▶ **Instructions for the task**: Where a line of the material includes the string "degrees", copy that line.

▶ **Given material**:
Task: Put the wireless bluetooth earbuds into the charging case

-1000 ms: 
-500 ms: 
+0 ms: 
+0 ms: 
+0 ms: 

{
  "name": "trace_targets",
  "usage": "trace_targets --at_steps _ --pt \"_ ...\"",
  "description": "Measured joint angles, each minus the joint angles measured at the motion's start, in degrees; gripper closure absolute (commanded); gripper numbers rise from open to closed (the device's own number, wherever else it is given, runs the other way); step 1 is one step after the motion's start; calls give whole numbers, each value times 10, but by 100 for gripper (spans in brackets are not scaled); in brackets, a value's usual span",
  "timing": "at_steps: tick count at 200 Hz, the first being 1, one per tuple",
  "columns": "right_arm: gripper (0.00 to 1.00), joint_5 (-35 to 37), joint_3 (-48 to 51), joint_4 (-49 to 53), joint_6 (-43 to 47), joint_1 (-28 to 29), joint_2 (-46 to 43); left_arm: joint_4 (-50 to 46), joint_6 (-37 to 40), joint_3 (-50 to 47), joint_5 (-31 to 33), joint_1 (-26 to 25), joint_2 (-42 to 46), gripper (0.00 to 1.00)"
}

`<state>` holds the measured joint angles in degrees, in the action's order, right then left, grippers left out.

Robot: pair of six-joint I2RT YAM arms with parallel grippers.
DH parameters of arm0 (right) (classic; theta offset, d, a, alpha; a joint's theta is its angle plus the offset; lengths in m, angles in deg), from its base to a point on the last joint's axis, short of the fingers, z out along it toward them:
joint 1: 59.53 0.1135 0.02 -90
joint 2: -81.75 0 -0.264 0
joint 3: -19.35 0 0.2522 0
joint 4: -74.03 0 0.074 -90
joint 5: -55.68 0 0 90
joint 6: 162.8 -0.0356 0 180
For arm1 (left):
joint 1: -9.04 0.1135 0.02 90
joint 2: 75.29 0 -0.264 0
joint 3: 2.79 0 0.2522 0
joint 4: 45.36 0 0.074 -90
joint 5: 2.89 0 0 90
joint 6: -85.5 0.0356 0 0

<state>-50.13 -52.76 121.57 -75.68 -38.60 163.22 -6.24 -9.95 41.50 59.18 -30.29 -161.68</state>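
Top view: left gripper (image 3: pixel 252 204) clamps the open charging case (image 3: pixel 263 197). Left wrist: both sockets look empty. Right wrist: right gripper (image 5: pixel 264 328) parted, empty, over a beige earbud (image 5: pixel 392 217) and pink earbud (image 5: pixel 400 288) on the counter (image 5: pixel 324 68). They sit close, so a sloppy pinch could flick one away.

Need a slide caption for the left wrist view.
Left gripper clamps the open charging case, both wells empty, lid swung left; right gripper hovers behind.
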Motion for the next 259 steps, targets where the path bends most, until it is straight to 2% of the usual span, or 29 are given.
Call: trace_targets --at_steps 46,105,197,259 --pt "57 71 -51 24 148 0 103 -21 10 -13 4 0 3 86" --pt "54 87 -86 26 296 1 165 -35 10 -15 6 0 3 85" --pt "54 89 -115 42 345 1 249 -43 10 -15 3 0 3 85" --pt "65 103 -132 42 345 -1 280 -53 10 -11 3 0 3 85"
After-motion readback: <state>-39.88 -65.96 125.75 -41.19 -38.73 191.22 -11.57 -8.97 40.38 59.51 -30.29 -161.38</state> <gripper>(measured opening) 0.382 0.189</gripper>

▶ **Final answer**:
  "description": "Measured joint angles, each minus the joint angles measured at the motion's start, in degrees; gripper closure absolute (commanded); gripper numbers rise from open to closed (the device's own number, wherever else it is given, runs the other way); step 1 is one step after the motion's start; calls give whole numbers, each value times 10, but by 100 for gripper (spans in brackets are not scaled); in brackets, a value's usual span",
`<state>` holds the measured joint angles in degrees, in the action's order, right then left, grippers left out.

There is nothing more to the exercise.